The legal separation extends beyond movement into citizenship and political identity itself. The 2018 Nation-State Law codified Israel as the nation-state of the Jewish people alone, downgraded Arabic from an official language, and elevated Jewish settlement as a national value.

The 2022 Citizenship and Entry into Israel Law further restricted Palestinians from the West Bank and Gaza from obtaining residency or citizenship through marriage to Israeli citizens, even where families share children, while exempting settlers living in the same occupied territory from equivalent burdens.

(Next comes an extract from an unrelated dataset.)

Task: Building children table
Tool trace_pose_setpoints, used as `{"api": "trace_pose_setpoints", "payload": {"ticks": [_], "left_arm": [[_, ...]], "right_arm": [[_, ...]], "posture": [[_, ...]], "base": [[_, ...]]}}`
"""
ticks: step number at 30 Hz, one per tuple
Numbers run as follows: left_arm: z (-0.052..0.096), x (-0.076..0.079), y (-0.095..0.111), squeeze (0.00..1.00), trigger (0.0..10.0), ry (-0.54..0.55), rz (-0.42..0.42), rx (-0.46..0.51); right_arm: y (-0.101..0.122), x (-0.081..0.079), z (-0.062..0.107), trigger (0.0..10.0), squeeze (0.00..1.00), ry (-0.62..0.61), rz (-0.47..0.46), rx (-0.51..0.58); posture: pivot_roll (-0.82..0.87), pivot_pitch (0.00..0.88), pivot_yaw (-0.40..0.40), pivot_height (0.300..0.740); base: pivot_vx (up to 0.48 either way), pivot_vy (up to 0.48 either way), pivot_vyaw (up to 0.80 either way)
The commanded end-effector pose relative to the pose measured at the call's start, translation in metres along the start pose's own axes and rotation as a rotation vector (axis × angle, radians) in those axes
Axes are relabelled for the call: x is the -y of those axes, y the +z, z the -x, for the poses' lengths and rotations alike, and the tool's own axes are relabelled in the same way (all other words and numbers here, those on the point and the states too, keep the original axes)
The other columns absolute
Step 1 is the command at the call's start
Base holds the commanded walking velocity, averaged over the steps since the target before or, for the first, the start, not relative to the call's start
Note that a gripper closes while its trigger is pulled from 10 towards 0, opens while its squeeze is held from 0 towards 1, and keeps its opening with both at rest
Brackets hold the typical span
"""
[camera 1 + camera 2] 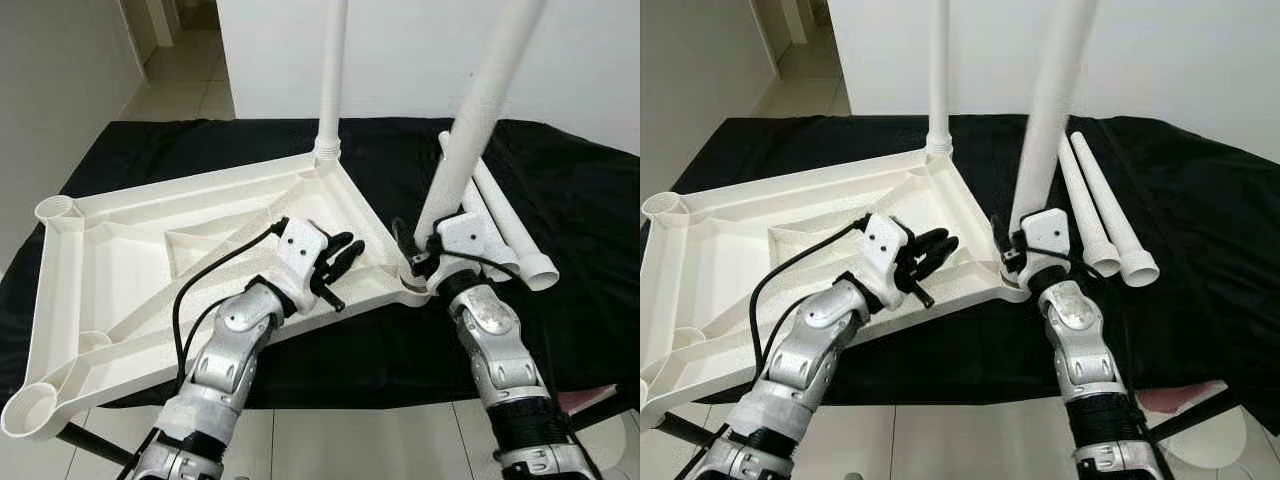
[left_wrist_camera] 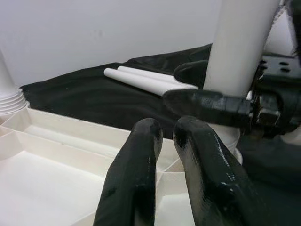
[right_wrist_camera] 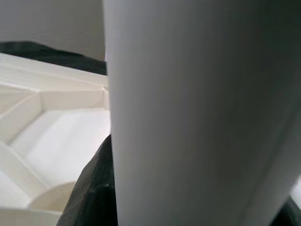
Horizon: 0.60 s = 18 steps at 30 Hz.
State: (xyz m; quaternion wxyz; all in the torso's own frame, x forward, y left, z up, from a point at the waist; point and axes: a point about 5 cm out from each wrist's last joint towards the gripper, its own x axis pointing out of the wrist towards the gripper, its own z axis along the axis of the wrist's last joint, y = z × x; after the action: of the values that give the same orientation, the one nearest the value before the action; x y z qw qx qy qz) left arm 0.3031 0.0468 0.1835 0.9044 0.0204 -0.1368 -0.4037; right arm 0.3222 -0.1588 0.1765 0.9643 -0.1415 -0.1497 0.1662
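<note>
My right gripper (image 1: 418, 262) is clamped around the base of a white table leg (image 1: 470, 135), right where its lower end meets the corner socket (image 1: 415, 287) of the upturned white tabletop (image 1: 120, 270). That leg's long axis runs nearly upright but leans a little to my right, so I judge it not yet square in the socket; straightening it and pressing it down along its own length is what the next move turns on, and my right arm is the one already on it. My left gripper (image 1: 340, 262) rests over the tabletop's near edge just beside that same corner, its fingers (image 2: 141, 174) close together and holding nothing, seemingly steadying the top. The tabletop lies underside up on the black cloth (image 1: 560, 200), filling the left and middle of the surface, its near left corner overhanging the edge. A second leg (image 1: 331, 80) stands upright in the far corner socket. The two sockets on the left, far (image 1: 55, 208) and near (image 1: 30, 408), are empty. Two spare legs (image 1: 515, 235) lie side by side on the cloth toward the right edge, just beyond my right gripper.
</note>
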Motion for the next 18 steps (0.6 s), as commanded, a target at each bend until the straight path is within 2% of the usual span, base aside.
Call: {"api": "trace_pose_setpoints", "payload": {"ticks": [1,10,13,16,18], "left_arm": [[0.001,0.002,0.002,0.0,10.0,-0.024,0.002,0.007],[0.001,0.003,0.006,0.0,10.0,-0.037,0.013,0.013],[0.0,0.003,0.008,0.0,10.0,-0.039,0.009,0.017],[-0.001,0.003,0.009,0.0,10.0,-0.038,0.006,0.02],[-0.001,0.003,0.011,0.0,10.0,-0.036,0.007,0.027]], "right_arm": [[-0.025,-0.012,0.01,10.0,0.0,0.06,-0.018,-0.11],[-0.044,-0.014,0.018,10.0,0.0,0.097,-0.044,-0.16],[-0.05,-0.013,0.019,10.0,0.0,0.046,-0.194,-0.158],[-0.053,-0.01,0.018,10.0,0.0,0.008,-0.246,-0.171],[-0.061,-0.003,0.016,10.0,0.0,-0.079,-0.306,-0.224]], "posture": [[0.01,0.068,0.01,0.74],[0.0,0.07,0.013,0.74],[0.0,0.069,0.013,0.74],[0.0,0.069,0.012,0.74],[0.0,0.069,0.013,0.74]], "base": [[0.0,0.0,0.0],[0.0,0.0,0.0],[0.0,0.0,0.0],[0.0,0.0,0.0],[0.0,0.0,0.0]]}}
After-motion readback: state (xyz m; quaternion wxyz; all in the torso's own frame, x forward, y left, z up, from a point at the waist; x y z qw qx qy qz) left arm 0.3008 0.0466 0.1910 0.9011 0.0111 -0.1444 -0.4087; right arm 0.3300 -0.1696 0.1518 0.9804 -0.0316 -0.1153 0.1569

The Death by Hanging law stipulates that Palestinians convicted in Israeli military courts of carrying out deadly attacks deemed to be "acts of terrorism" would be executed by hanging within 90 days, with a possible postponement of up to 180 days. This law reverses Israel’s prior abolition of the death penalty for murder and its long-standing de facto moratorium on executions since its hanging of Adolf Eichmann in 1962. The reintroduction of capital punishment through a law that solely targets Palestinians' preserves and intensifies a dual legal system under which Palestinians in the occupied West Bank are subjected to military law, military courts, and diminished due process guarantees.

Taken together, these laws do not describe isolated security policies. They describe a governing logic: one legal system designed to preserve rights, mobility, and political self-determination for Jewish Israelis, and another designed to fragment, contain, and subordinate Palestinians on their own land.

Why International Law Calls this Apartheid

The outcome of this legal system, symbolized by the death-by-hanging law, coupled with the discriminatory practices against Palestinians based on Israel's current political structures, meets the legal definition of Apartheid.

The definition of apartheid emerged in the 1973 UN Convention on the Suppression and Punishment of the Crime of Apartheid. Specifically, it defined apartheid as “inhuman acts committed for the purpose of establishing and maintaining domination by one racial group of persons over any other racial group of persons and systematically oppressing them.” These systems legalize discrimination, institutionalizing segregation through all parts of life - economic, healthcare, education, housing, etc.

For Palestinians in the West Bank, this is evident through legalized movement restrictions, including Israeli military checkpoints and restricted roads, as well as limits on travel between Palestinian villages and East Jerusalem - requiring permits and military permission to enter East Jerusalem, as well as travel between Palestinian villages. Furthermore, movement restrictions and permit requirements significantly constrict Palestinian access to medical care, resulting in preventable death during a medical emergency because care was unable to be reached and blocked by Israeli military personnel.

For Israelis, these realities are non-existent. Israelis travel different roads from Palestinians which are void of any military blockade. Israelis are not required to hold or obtain permits for travel through the West Bank and Israeli territory. What can take an Israeli citizen twenty minutes of travel, can take a Palestinian hours due to check-points. Or passage of movement for a palestinian can be blocked completely.

This is a legal order built to dominate one people, denying their self-determination, and transforming inequality and discrimination into law. Suffering under an apartheid system has long been a way of life for Palestinians in the West Bank - now, it is a way of death, too.